@nostupidquestions Can’t you log in to Jerboa using a Mastodon account and log in using a Mastodon app like Moshidon to log in to lemmy? How would that work?
The fedi community and app remains confusing to me. I don’t know if they’re separate federated communities or linked ones and if it’s linked if they are seamless. I don’t know how many levels of complexity I haven’t even considered. Maybe you can only log in through Jerboa sometimes because I can’t with my account.
Authentication between instances is not federated.
Posted content is “sync’d” between instances.
Apps log into the instance using your creds on that instance to access the content that’s syncs to that instance.
@nostupidquestions Hmm. Just logged in through another app and it said server is using unsupported software
@Reshirams_Rad_Slam @nostupidquestions this would be possible if someone made a platform that implemented the same APIs for both mastodon and lemmy, but would fail if there was a platform they didn’t implement say Loops and you tried to log into their app. A few fedi microblogging platforms like Plemora already implement Mastodon’s api to allow using the Masto apps with their instances for free.
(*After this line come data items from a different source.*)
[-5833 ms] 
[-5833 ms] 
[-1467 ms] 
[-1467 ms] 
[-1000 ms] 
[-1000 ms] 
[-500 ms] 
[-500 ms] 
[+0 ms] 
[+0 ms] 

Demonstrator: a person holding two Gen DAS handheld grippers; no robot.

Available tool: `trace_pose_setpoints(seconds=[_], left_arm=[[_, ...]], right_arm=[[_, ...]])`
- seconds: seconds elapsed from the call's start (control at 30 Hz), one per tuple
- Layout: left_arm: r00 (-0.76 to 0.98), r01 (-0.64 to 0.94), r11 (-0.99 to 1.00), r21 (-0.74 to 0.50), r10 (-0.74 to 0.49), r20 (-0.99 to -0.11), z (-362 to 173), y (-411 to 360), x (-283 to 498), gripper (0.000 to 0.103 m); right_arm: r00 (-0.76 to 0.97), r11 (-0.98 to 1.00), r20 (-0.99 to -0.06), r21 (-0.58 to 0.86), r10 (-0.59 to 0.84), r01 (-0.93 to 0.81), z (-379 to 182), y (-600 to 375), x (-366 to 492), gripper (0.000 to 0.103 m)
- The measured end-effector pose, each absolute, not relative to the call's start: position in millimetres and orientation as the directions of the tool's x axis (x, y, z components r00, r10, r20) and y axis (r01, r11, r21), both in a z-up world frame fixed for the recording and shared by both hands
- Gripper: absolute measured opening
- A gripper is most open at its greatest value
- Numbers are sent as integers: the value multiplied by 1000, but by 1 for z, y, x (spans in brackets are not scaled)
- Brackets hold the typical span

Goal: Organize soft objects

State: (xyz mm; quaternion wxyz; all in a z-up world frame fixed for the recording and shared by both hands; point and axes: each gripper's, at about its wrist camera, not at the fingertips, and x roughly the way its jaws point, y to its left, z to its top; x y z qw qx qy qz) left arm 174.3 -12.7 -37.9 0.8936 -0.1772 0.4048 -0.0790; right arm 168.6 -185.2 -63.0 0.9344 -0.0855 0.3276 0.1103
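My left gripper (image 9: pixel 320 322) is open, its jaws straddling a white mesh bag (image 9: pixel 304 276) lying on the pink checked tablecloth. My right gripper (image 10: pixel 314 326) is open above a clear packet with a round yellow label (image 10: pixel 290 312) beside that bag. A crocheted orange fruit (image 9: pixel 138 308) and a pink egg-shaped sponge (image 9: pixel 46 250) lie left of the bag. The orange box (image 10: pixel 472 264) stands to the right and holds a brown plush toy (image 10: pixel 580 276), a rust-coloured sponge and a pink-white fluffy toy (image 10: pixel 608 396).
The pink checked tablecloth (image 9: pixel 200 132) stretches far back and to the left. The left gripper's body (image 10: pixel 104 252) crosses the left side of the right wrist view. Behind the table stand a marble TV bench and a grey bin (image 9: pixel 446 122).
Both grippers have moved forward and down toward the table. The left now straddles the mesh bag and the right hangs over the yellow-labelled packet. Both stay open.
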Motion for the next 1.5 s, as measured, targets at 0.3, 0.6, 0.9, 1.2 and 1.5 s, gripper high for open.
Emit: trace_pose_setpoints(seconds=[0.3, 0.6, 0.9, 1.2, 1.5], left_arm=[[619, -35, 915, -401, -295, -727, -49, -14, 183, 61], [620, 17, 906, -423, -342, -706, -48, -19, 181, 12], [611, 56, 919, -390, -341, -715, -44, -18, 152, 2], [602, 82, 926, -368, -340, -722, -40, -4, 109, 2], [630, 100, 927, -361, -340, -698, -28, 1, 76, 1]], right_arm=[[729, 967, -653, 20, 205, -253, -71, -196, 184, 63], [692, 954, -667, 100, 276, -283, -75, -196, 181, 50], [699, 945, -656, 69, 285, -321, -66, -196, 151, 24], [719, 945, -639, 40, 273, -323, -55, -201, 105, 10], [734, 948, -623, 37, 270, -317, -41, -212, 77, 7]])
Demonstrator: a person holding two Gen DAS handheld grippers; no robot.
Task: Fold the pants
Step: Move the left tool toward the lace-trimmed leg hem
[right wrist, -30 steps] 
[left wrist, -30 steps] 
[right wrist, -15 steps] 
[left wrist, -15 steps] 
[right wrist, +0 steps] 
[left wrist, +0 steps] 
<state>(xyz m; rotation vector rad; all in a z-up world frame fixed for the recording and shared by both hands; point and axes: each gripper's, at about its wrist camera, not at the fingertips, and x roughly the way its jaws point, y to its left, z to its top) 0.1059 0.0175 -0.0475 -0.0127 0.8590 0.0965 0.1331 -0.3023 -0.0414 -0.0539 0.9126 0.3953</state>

Federated identity is something being worked on, but will be likely be seperate to AP itself.
They are different platforms, so you can’t. If you remove ActivityPub from one Lemmy instance (or server), it would be just one centralized Reddit clone. What makes them special is that every public activity (like, comment, post, etc.) are all sent to other servers in the whitelist. This causes the other instances to also have the same content (copy), making the fediverse possible. Just because you can comment on your instance and that being displayed on some Mastodon instance does not mean you have another account there. Your comment was simply copied to that other Mastodon instance using the ActivityPub protocol.
If you want this so you can claim your comments, posts, likes, etc. on other federated platforms (e.g. Lemmy -> Mastodon), you can look into DIDs. DIDs allow users to have Decentralized IDentifiers. Which means the identity that your content are linked to is not locked into one instance. You can log in with your DID(s) anywhere that supports them.
The thing is that DIDs are still being discussed (or had been discussed) to decide how it would be implemented into ActivityPub. Bluesky, for example, uses DIDs. Which is why you can claim the ownership of your content from one instance on another. Do note that Bluesky does not use ActivityPub, but their own protocol called the AT protocol (which, in my opinion, just exists because they want to be different).